In China, chickens and pigs hold the largest proportion of livestock feeding. According to animal nutrition, methionine is the primary limiting amino acid for chickens, while lysine is the primary limiting amino acid for pigs. In addition, restricted by China’s level of livestock feeding economy and self-sufficiency of feed amino acids, it has become increasingly apparent that China’s feed amino acid consumption structure is dominated by methionine and lysine, and supplemented by threonine and tryptophan.
China’s lysine market entered a mature stage in 2010, with obvious overcapacity and cut-throat competition. Major lysine producers include Changchun Dacheng, Ningxia Eppen Biotech, Anhui BBCA Biochemical and Liaocheng CJ, which accounted for 86.6% of the total output in 2009.
However, restricted by technical barriers, domestic methionine production is inadequate. In 2010, Chongqing Unis Chemical was the only domestic supplier of commercial feed methionine, and the market was dominated by German Degussa, Japanese Sumitomo and French Adisseo (acquired by China National BlueStar).
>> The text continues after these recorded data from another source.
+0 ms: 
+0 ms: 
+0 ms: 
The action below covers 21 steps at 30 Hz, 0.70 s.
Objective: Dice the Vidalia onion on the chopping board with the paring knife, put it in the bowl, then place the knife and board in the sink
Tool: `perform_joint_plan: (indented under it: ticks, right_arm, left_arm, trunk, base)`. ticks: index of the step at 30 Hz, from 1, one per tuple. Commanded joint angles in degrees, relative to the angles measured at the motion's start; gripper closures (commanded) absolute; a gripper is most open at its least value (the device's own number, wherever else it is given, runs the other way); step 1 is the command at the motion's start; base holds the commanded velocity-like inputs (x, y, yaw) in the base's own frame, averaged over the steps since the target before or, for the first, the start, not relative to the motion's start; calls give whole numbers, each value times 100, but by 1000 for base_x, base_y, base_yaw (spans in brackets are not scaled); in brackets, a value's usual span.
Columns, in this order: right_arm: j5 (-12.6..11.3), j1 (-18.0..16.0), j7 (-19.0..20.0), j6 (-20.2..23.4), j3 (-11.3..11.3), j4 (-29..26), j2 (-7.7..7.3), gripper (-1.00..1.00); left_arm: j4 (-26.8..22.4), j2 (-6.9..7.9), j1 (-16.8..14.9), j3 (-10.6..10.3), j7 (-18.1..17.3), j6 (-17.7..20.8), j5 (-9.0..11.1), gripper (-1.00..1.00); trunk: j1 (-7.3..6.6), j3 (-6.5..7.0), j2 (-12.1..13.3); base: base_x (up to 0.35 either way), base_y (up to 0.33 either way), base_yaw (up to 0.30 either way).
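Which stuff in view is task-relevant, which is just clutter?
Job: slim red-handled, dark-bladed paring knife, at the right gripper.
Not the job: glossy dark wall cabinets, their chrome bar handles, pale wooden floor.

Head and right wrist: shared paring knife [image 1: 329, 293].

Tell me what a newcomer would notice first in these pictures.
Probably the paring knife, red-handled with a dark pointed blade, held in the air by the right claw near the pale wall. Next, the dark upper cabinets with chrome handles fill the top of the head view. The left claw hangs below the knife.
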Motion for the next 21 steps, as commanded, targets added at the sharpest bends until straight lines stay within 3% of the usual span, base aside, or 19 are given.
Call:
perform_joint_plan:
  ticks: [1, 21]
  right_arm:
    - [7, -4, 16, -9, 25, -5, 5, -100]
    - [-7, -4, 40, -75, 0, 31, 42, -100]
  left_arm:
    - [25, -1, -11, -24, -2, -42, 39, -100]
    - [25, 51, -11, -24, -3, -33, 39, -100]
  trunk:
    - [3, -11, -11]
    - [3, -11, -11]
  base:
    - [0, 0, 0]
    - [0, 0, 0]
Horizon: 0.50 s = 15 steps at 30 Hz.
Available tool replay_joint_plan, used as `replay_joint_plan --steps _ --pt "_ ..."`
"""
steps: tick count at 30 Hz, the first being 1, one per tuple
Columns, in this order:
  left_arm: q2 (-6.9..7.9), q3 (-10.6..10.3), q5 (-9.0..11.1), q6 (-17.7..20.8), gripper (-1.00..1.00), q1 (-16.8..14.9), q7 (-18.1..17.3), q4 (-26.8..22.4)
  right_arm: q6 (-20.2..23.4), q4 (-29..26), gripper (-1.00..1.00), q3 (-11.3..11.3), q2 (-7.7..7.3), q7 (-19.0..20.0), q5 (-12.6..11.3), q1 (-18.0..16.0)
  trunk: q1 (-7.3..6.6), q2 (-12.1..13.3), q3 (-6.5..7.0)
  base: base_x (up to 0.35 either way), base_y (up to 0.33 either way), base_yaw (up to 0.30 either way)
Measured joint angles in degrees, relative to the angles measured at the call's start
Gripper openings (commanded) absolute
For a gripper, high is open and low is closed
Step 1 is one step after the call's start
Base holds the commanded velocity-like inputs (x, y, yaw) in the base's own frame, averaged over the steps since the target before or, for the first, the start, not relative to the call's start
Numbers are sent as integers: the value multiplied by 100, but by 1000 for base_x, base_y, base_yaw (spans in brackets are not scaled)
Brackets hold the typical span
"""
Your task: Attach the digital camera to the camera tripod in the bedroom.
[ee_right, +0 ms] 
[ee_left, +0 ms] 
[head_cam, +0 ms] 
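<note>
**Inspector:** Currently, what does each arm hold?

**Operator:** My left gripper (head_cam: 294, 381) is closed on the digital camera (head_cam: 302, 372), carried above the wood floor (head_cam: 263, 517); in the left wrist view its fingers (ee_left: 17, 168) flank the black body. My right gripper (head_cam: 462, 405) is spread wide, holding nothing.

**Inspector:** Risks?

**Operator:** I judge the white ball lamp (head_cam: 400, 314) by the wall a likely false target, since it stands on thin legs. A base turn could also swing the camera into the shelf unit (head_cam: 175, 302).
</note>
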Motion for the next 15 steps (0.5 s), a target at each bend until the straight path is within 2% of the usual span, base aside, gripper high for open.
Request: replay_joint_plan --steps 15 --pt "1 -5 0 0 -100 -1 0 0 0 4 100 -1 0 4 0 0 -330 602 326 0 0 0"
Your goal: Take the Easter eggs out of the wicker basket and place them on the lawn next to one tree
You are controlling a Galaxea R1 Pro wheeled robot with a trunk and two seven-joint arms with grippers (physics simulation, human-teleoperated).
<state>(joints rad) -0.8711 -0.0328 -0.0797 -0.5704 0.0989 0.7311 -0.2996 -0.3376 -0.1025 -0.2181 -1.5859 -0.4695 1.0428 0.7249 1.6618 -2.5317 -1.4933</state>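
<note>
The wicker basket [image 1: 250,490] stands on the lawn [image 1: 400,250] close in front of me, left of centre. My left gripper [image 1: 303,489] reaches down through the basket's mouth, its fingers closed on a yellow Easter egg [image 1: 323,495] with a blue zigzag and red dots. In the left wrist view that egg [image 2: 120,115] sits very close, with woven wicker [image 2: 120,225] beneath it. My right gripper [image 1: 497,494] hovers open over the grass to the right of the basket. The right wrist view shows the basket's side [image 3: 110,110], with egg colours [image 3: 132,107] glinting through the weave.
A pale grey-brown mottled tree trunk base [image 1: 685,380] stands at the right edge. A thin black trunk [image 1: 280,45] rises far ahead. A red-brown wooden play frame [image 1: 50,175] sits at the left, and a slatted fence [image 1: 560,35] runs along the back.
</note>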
In 2010, feed threonine production reached about 152,000 tons. Although there was excess capacity, it mainly resulted from the limited downstream feed application due to high prices. The tryptophan market was restricted by both technology and application, so the development was slow. China’s tryptophan capacity exceeded 3,000 tons in 2010, but the actual output was not large.
Changchun Dacheng, Ningxia Eppen Biotech and Anhui BBCA Biochemical are actively expanding their existing feed amino acid production scale, and improving the product mix distribution. These companies have been able to produce at least two types of feed amino acids.
This Report not only analyzes the operating environment, overall situation and development prospect of China’s feed amino acid industry, but also delves into the market supply and demand, import and export, competition pattern and price trend of four major limiting amino acids in animal feed, i.e. lysine, methionine, threonine and tryptophan.